2. There has been quite some research on distribution-free approximation methods (e.g., "Distribution-Free Statistical Methods" book by J. S. Maritz). It would be good to give a more formal definition of your notion of distribution-free estimation (end of page 1); What is the exact difference between distribution free estimation and standard nonparametric estimation? Does distribution free estimation imply systematically smaller deviation for skewed data distributions and if it is the case can you prove it?
3. The series of optimizations you propose (Section 5 and 6) seem to be quite convoluted for the relatively standard problem you consider. In the end, the problem boils down to some hierarchical aggregation of the LCVs, plus interpolation and random sampling. It would be interesting to compare your approach to a more naïve approach using binary trees to sample and aggregate the LCVs in a parallel manner.
4. About the indexing method: How is the amplify parameter A chosen and what is the value you used for the experiments? 5. Property 2: what do you mean by "consistent"? 6. Why is the latency of the pull method (Section 5.3) smaller? Given an efficient update scheme, the push method should have a smaller latency, as it requires fewer messages. 7. Also, why does it reduce the propagation error?

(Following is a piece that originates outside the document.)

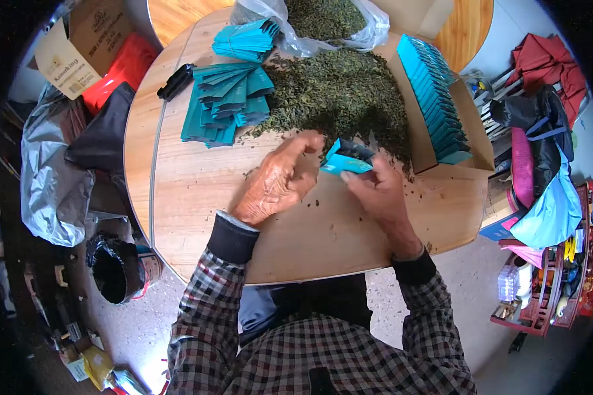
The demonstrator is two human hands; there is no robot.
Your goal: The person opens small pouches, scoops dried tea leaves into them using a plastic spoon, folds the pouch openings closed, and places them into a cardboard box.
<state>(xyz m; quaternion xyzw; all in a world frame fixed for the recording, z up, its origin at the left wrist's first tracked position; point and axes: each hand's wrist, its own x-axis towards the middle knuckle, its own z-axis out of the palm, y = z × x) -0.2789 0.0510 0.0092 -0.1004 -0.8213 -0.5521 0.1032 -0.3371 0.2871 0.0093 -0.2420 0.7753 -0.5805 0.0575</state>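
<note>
My right hand (382,191) grips a small teal packet (346,159), tilted with its mouth open and dark inside. To its left, my left hand (277,179) is apart from the packet, with its index finger and thumb spread and nothing visible between them. Just beyond both hands lies a heap of dried tea leaves (342,85). Flat teal packets (227,99) are piled at the heap's left, and a bundle of them (247,39) lies behind. On the right, a cardboard box (415,125) holds a row of upright teal packets (435,99).
A clear plastic bag (375,26) of leaves stands at the back of the round wooden table (296,243). A black stapler-like object (176,82) lies near the left edge. On the floor at left is a black-lined bucket (115,270); a crowded shelf (540,296) stands at right.
</note>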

8. The discussion on the index update threshold is in my opinion inadequate. First, you should clearly define the notion of "updating message". You should differentiate the cases when a peer disconnects from the network (lots of updates on close values in the hash space), enters the network (series of inserts based on the hash values of the tuples the peer brings) or updates one of its entries. 9. Also, contrary to what you say, insertions and deletions are typically not "counteractive operators" (both result in an update on the density function, except on the very rare occasions when an insertion coincides with a deletion on the same key).
10. In the end, what is the communication cost for computing CFDF with the concurrent method given a fixed update threshold?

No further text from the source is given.